November 3, 2007

Complicit in Evil

I'm so angry that I can hardly write a coherent sentence. In the name of public safety, Canada will no longer seek clemency for its citizens who are sentenced to death.

This is appalling. Canada has outlawed the death penalty, and rightly so. Killing a human being is barbaric, no matter what they may have done. Ronald Smith is no threat to anyone's public safety when he's sitting in a jail cell -- hell, I'm not even saying we should be bringing him back to a Canadian jail cell. But taking steps to prevent his execution is something Canada must try to do if it is to maintain any moral high ground where capital punishment is concerned.

I hate that this is now my country's position. It makes me complicit in the deaths of Canadian citizens. I am so angry that political considerations have left this government in power long enough to make this policy change.

Yes, Tories in the House, Ronald Smith is a murderer. I'm not denying that. But if we allow him to die without trying to prevent it, we too are murderers.

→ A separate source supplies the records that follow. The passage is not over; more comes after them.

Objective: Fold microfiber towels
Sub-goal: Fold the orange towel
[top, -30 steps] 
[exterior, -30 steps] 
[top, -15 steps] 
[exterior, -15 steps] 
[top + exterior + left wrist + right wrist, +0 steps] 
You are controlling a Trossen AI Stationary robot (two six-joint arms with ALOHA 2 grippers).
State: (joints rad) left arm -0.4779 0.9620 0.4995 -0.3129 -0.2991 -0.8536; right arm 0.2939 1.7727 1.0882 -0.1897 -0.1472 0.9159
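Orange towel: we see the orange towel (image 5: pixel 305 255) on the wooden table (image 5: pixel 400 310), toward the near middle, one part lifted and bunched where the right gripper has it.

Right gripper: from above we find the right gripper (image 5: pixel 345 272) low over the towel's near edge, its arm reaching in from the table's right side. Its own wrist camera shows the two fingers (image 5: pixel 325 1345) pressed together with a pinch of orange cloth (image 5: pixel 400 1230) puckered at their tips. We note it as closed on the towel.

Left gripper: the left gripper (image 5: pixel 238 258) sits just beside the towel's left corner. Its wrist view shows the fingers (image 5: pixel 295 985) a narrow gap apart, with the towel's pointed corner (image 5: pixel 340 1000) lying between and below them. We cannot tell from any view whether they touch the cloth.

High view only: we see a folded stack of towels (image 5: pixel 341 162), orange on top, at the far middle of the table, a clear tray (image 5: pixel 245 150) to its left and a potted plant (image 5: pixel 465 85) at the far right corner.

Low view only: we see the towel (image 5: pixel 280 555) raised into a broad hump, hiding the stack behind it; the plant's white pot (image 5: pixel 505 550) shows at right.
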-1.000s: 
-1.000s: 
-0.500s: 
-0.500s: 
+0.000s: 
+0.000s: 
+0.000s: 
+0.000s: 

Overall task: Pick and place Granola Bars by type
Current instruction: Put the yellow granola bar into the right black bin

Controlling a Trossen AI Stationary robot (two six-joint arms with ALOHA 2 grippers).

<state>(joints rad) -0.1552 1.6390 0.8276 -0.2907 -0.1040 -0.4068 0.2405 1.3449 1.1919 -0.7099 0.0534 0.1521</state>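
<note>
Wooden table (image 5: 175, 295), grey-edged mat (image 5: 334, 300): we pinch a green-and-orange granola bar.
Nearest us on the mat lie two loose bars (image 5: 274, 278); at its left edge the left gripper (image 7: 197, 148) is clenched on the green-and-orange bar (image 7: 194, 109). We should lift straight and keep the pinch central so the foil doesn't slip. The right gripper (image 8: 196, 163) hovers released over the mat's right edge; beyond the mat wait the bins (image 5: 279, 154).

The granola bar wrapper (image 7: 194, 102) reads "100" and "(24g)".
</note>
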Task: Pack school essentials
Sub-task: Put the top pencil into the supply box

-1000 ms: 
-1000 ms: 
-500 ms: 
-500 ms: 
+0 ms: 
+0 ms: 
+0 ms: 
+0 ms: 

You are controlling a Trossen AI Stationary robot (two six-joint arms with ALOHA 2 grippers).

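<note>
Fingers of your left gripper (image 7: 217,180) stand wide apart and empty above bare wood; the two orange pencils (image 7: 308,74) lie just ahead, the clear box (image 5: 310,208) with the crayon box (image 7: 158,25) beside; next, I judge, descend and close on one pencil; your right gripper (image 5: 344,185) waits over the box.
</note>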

This is not just a political decision to help us suck up to the Americans. This is a moral decision, and it is breaking my heart, and it is breaking the moral fibre of my country. How proud can I be to be a Canadian when we are willing to stand by and let our citizens die, contingent only on a politcal evaluation of a country's "rule of law"?

More blogging on this

1 comment:

lilith attack said...

And what is Canada going to do when it is a young offender? What if the person is innocent? Handicapped? A chilling reminder of cases like Earl Washington. Or Terry Washington, Oliver Cruz, John Penry... to name a few in governor Bush's Texas.